*
9 décembre.—J'ai toujours fait trop d'honneur à tous les gens que j'ai vus pour la première fois: je les crois toujours supérieurs.
*
Dimanche 20 décembre.—Je reste chez moi, je ne fais point ma barbe; tantôt, un petit rhume commençant me donne le prétexte de ne pas bouger. Depuis le commencement de ce mois je me suis remis à travailler.
L'atelier est entièrement vide. Qui le croirait? Ce lieu, qui m'a vu entouré de peintures de toutes sortes et de plusieurs qui me réjouissaient par leur variété et qui chacune éveillaient un souvenir ou une émotion, me plaît encore dans la solitude. Il semble qu'il soit doublé. J'ai là dedans une dizaine de petits tableaux que je prends plaisir à finir. Sitôt que je suis levé, je monte à la hâte, prenant à peine le temps de me peigner: j'y demeure jusqu'à la nuit, sans un seul moment de vide ou de regret pour les distractions que les visites, ou ce qu'on appelle les plaisirs, peuvent donner. Mon ambition est renfermée dans ces murs. Je jouis des derniers instants qui me restent pour me voir encore dans ce lieu qui m'a vu tant d'années, et dans lequel s'est passée en grande partie la dernière période de mon arrière-jeunesse. Je parle ainsi de moi, parce que, quoique dans un âge avancé de la vie, mon imagination et un certain je ne sais quoi me font sentir des mouvements, des élans, des aspirations qui se sentent encore des belles années.
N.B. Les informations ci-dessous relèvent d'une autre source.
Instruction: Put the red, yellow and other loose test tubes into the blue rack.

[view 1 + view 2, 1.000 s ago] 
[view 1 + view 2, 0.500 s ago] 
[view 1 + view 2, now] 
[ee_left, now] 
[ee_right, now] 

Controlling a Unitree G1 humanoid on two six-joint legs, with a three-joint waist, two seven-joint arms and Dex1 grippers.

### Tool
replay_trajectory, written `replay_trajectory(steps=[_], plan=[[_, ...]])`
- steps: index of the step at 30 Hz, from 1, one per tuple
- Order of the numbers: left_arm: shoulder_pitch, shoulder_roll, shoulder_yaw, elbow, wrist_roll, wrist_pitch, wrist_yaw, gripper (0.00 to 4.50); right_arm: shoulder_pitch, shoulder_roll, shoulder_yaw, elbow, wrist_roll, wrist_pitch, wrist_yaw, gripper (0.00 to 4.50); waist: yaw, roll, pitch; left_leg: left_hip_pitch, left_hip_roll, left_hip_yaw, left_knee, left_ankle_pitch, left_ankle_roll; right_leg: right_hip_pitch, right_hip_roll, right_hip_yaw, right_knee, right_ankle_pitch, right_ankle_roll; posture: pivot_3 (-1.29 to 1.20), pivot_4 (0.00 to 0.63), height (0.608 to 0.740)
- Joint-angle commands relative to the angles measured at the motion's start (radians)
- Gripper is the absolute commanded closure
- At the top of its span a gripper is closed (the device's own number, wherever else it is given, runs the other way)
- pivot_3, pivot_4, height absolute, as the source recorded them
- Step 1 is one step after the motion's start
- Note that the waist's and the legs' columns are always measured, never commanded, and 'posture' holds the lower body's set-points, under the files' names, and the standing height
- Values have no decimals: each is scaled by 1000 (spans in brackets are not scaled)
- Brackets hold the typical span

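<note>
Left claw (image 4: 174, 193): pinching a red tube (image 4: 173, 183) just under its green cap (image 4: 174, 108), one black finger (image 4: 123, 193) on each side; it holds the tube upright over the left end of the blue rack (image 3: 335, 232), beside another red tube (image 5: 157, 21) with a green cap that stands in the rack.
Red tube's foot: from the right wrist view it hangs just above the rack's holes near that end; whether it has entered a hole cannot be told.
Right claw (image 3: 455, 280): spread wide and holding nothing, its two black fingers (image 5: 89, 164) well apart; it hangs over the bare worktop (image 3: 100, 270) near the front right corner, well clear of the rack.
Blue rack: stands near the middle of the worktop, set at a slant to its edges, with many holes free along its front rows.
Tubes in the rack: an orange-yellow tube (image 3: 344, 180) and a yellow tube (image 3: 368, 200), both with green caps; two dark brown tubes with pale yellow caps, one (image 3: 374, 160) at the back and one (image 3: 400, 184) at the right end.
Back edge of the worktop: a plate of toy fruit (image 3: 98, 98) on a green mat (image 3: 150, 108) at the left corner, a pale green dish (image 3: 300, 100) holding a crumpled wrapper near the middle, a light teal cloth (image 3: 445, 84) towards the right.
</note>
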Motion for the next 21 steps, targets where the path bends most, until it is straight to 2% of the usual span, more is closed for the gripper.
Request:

Une ambition effrénée n'a pas asservi mes facultés au vain désir d'être admiré par les envieux dans quelque poste en vue, vain hochet des dernières années, sot emploi pour l'esprit et pour le cœur de ces moments où l'homme au déclin de la vie devrait plutôt se recueillir dans ses souvenirs ou dans de salutaires occupations de l'esprit, pour se consoler de ce qui lui échappe, et remplir ses dernières heures autrement que dans les affaires rebutantes dans lesquelles les ambitieux consument de longues journées pour être vus quelques instants ou plutôt pour se voir sous le soleil de la faveur. Je ne puis quitter sans une vive émotion ces humbles lieux, où j'ai été tantôt triste et tantôt joyeux pendant tant d'années.
*
Mercredi 23 décembre.—Jour de réunion générale de l'Institut pour la nomination d'un sous-bibliothécaire. La vue de toutes ces figures m'a amusé. Berryer y était, que je n'avais pas vu et qui est venu à moi. Nous avons été en sortant voir mon logement. Il me ramène jusque chez lui, tout en me contant les circonstances du procès de Jeufosse, dans lequel il vient d'avoir un éclatant succès[410].
Jour de sainte Victoire[411]. Je l'ai laissé passer sans m'en apercevoir, car j'écris ceci le lendemain... Que d'années écoulées, que de chers objets disparus depuis que nous fêtions ce cher anniversaire!